Extracted data entries:
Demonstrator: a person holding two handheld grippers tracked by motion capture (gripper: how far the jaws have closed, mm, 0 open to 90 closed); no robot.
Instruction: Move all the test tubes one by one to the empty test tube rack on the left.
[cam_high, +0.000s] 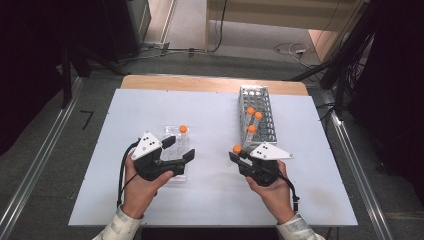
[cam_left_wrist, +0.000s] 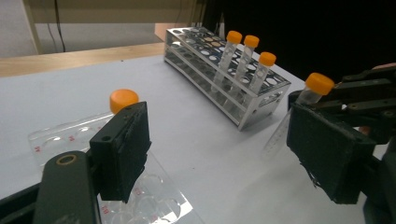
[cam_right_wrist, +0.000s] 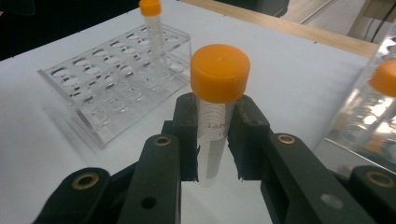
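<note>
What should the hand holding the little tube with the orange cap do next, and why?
Probably carry it left to the clear plastic rack and lower it into an open hole. The right gripper is shut on the clear orange-capped tube, that rack already holds one such tube, and the left gripper rests open at the rack.

My high view looks down over the table (cam_high: 210, 200); both gripper views sit low, sharing the clear rack (cam_left_wrist: 70, 135).

Open jaws, metal rack (cam_left_wrist: 224, 88) beyond
</note>
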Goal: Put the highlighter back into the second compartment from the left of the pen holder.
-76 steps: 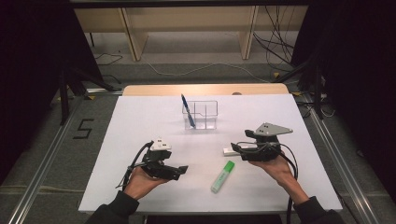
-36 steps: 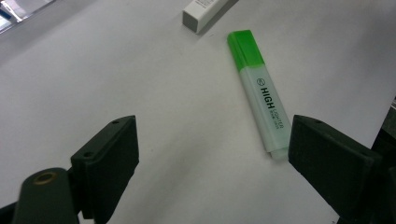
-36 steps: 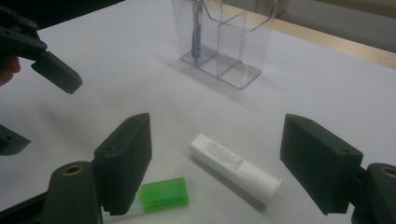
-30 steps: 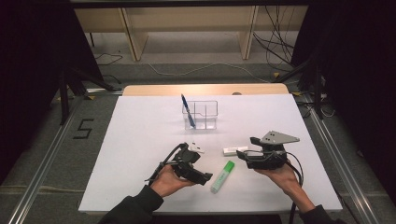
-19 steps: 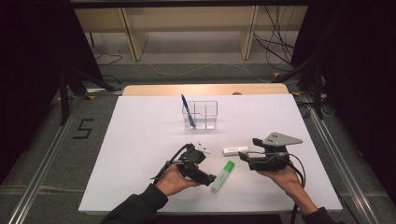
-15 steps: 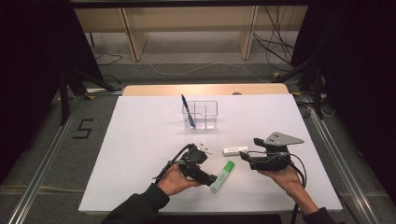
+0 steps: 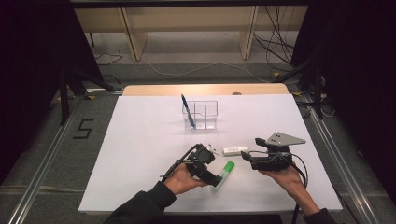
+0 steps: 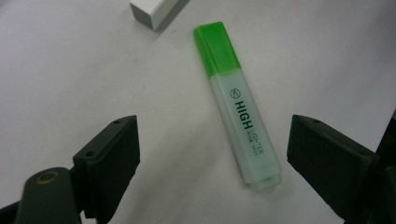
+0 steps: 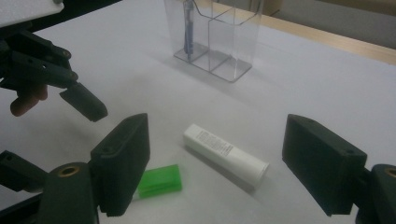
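Left gripper [image 8: 212, 154] gapes wide over the highlighter [image 8: 236, 105], lying flat near the tabletop's front edge. Right gripper [image 9: 215, 163] likewise agape, holding nothing. Risk: jaws closing off-centre could skid the highlighter away.

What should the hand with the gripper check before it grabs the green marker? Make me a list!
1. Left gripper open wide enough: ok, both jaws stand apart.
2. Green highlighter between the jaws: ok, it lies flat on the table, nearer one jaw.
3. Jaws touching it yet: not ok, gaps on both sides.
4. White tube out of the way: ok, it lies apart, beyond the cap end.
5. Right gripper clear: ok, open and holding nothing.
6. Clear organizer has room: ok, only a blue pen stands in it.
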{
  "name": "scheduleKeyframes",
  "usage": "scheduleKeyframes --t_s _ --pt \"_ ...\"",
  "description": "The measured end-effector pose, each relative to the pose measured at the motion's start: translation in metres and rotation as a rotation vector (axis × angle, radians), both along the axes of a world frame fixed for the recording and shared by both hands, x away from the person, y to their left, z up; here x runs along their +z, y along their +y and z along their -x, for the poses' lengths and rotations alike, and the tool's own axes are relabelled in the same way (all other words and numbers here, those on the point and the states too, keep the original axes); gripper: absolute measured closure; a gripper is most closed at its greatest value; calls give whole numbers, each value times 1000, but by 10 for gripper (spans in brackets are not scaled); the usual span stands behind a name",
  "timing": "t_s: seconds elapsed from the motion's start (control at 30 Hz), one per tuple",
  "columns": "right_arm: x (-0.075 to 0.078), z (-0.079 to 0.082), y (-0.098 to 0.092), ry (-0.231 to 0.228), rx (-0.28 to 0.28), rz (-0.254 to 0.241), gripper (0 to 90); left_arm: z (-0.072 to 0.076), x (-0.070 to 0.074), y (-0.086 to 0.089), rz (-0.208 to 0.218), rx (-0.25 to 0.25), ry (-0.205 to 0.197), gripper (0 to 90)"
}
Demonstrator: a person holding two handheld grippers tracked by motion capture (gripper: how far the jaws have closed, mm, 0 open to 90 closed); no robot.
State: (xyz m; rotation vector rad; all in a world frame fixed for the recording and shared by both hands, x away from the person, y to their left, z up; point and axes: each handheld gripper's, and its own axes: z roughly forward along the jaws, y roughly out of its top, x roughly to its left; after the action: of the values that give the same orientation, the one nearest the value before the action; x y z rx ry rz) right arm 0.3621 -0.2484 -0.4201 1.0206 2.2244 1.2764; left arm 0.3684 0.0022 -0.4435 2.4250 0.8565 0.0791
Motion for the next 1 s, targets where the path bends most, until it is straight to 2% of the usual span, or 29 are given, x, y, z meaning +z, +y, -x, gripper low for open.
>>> scheduleKeyframes --t_s 0.17,0.23,0.33,0.53,0.57,0.7,0.83,1.0 --pt "0 -2 -1 -5 0 0 242 -4 -1 -6 -26 -19 12 175" --pt "-1 -3 -1 -3 0 0 242 -5 -2 -9 -14 -10 25 187" --pt "0 -5 -1 -2 -4 1 242 -5 -2 -13 -33 -25 25 201" --pt "0 -6 -2 -4 -4 4 241 -4 -3 -19 -67 -57 34 278" --pt "0 -6 -2 -2 -7 8 241 -4 -4 -20 -60 -47 39 295" --pt "0 -6 -4 -8 -11 18 241 -4 -8 -24 -72 -61 58 331" --pt "0 -7 -4 -5 -18 19 240 -2 -10 -27 -92 -73 46 359" --pt "-1 -7 -6 -2 -24 21 240 -1 -12 -29 -88 -79 38 398"
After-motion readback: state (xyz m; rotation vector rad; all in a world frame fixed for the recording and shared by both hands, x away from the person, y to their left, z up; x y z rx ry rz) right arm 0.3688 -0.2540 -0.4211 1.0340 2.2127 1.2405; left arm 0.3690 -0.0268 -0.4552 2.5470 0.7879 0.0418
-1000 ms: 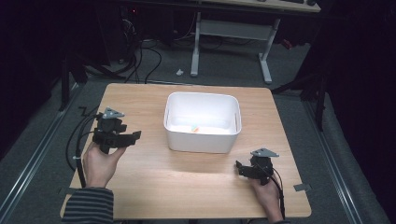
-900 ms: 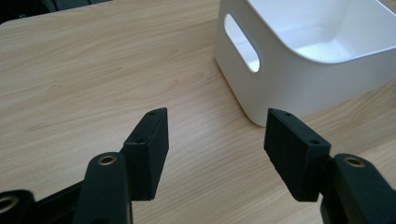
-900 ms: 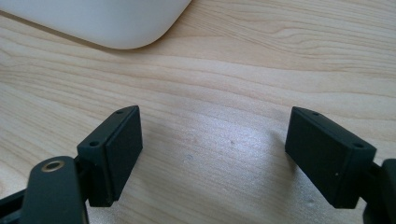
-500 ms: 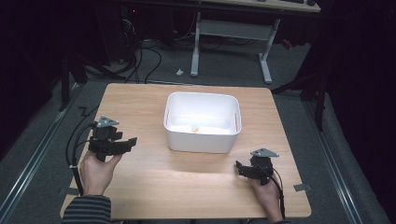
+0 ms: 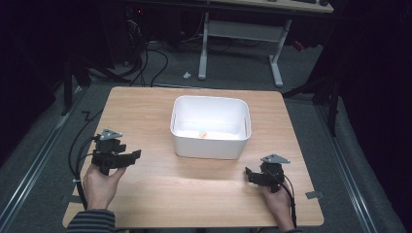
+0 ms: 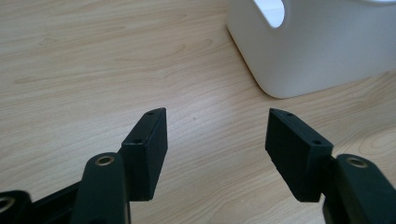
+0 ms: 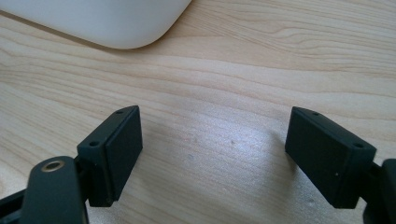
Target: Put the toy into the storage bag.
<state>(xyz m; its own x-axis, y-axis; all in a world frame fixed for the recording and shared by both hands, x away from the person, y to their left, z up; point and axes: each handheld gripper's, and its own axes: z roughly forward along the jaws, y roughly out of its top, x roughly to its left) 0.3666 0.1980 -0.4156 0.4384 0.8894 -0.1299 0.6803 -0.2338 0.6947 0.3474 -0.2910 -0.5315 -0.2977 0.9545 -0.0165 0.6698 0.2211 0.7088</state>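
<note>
1. Counted on the tabletop (image 5: 145, 107): one white bin (image 5: 210, 127), two grippers, two hands. Inside the bin lies one small orange-and-green item (image 5: 203, 133), too small to identify.
2. The bin sits at the centre of the high view, slightly above the middle. Its long axis runs left to right across the frame and its opening faces up. One oval handle cutout (image 6: 272, 10) shows in the left gripper view.
3. The left gripper (image 5: 130, 156) is at the lower left of the high view and points right, toward the bin. Its jaws are parted, with only bare wood between them.
4. The right gripper (image 5: 248, 174) is at the lower right and points left. Its jaws stand wide apart and hold nothing.
5. Both grippers sit well apart from the bin.
</note>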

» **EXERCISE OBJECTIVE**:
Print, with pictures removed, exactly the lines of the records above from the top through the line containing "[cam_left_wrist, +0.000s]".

» **RESULT OF THIS EXERCISE**:
Demonstrator: a person holding two handheld grippers tracked by motion capture (gripper: how far the jaws have closed, mm, 0 open to 90 closed); no robot.
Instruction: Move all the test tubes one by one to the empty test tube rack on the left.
[cam_high, +0.000s] 
[cam_left_wrist, +0.000s] 

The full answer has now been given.